Your objective
Within the records below is a range that opens at the line with "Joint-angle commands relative" and closes at the line with "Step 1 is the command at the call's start". Return that range word for word, both ends included, and only that range.

Dataset entries:
########################################

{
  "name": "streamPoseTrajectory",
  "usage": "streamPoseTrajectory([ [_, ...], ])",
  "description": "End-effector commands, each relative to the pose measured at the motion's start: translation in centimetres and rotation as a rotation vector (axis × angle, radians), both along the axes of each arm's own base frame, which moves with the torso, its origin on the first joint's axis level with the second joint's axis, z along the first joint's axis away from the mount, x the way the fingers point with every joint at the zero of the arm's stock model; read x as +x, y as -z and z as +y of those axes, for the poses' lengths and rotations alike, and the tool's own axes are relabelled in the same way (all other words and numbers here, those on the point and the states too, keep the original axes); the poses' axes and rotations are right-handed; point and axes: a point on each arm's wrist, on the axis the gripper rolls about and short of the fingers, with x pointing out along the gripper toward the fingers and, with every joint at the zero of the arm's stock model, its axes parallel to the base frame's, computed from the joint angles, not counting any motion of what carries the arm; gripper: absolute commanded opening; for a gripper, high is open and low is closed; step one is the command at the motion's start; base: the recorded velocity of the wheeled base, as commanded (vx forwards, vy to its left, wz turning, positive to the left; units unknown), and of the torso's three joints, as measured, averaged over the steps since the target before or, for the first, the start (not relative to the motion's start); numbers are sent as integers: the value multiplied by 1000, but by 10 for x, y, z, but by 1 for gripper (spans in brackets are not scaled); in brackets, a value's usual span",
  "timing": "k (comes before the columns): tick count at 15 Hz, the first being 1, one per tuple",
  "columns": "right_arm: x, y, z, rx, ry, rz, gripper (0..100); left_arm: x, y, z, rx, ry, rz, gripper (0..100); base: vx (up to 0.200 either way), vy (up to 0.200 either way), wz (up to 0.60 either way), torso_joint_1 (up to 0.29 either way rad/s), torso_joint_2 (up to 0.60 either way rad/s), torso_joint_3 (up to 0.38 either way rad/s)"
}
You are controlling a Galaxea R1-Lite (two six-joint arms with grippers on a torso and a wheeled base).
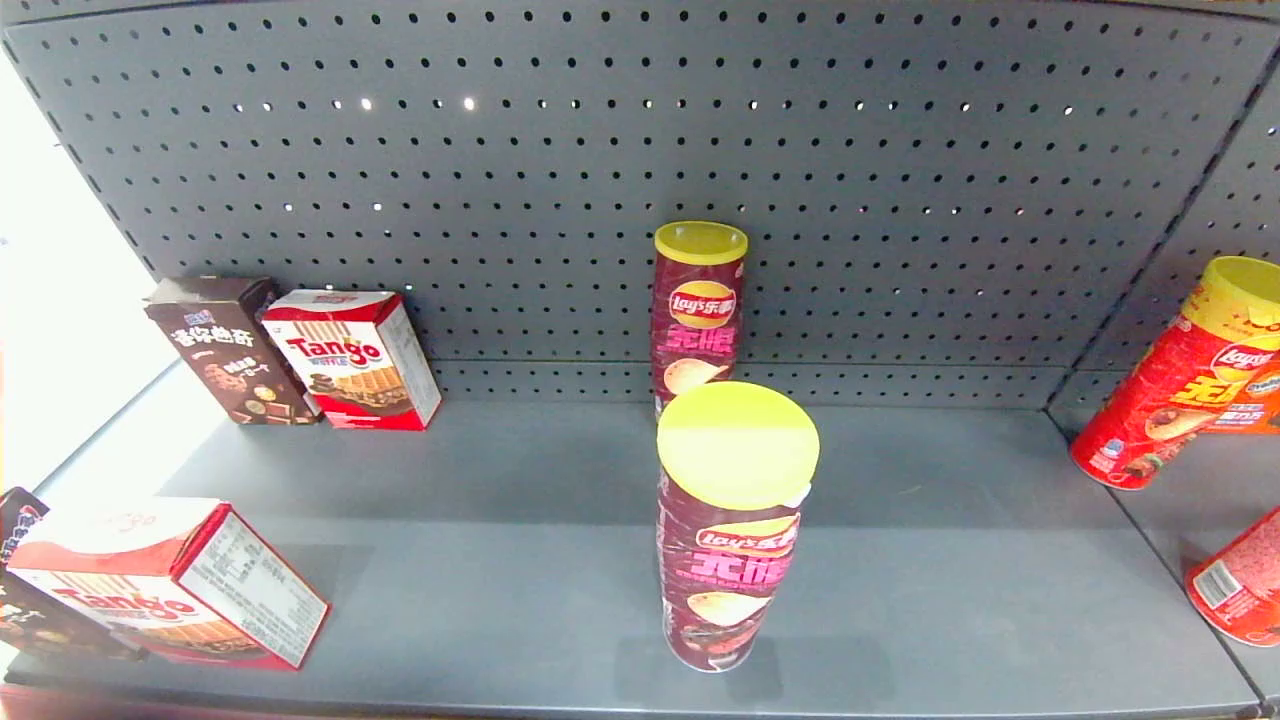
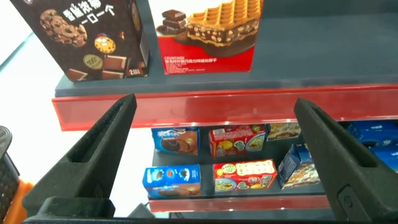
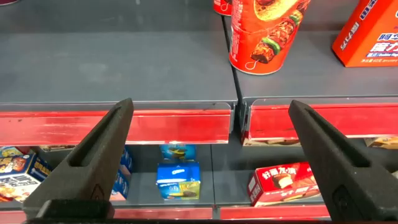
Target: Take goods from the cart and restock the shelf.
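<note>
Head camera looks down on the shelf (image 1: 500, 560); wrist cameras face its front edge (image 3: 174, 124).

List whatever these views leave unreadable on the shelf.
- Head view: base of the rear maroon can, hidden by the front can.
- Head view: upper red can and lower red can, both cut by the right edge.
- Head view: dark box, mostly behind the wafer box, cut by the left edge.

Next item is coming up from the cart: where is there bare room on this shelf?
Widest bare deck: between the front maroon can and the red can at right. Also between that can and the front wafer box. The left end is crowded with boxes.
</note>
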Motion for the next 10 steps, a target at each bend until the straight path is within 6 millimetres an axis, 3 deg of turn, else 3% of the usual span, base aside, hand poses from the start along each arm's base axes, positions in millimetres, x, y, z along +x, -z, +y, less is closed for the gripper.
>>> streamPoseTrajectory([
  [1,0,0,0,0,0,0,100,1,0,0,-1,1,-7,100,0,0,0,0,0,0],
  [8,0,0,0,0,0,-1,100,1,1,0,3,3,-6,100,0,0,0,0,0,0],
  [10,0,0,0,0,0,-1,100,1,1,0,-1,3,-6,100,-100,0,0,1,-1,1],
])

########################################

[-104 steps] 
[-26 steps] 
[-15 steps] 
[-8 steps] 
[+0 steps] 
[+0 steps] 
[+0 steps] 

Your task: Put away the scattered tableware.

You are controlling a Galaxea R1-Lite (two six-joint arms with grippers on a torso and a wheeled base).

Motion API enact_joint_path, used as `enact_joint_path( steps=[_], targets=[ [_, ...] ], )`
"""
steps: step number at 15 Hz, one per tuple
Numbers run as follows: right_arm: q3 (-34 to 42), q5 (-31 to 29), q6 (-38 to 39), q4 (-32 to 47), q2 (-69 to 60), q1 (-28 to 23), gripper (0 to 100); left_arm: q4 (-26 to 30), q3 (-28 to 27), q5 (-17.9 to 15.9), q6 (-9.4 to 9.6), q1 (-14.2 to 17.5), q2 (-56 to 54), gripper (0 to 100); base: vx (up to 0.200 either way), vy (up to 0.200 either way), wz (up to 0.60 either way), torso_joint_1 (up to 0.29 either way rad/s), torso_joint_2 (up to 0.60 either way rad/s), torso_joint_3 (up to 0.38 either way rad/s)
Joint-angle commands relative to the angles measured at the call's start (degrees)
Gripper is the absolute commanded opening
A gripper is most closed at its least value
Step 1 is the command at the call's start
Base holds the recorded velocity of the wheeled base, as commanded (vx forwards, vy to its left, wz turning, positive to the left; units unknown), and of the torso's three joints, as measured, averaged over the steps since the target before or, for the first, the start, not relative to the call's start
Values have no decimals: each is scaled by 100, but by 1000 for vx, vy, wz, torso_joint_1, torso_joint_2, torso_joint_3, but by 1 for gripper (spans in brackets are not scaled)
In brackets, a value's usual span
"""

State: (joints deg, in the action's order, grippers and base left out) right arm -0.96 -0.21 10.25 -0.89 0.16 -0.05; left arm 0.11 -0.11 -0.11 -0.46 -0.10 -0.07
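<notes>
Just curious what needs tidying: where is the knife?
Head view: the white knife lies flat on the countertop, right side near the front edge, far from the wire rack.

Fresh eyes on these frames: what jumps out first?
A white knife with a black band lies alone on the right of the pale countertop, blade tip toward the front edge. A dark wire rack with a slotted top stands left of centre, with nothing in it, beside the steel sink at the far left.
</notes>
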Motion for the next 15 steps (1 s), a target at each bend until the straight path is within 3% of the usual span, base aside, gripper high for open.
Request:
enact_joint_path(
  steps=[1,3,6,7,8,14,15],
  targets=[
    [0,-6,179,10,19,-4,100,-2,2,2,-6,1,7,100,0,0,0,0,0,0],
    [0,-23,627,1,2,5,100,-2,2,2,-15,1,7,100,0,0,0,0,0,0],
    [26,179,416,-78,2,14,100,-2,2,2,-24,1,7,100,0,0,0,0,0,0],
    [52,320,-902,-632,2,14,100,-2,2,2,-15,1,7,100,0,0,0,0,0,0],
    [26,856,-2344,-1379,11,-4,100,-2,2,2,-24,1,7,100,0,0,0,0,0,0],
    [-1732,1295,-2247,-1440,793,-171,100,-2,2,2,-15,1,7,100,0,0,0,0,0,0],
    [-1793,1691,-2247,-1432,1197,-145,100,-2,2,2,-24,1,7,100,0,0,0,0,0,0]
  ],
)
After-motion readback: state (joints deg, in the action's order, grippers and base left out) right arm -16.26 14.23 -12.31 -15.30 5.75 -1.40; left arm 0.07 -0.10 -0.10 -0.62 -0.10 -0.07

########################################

Response to the exercise
Joint-angle commands relative to the angles measured at the call's start (degrees)
Gripper is the absolute commanded opening
A gripper is most closed at its least value
Step 1 is the command at the call's start

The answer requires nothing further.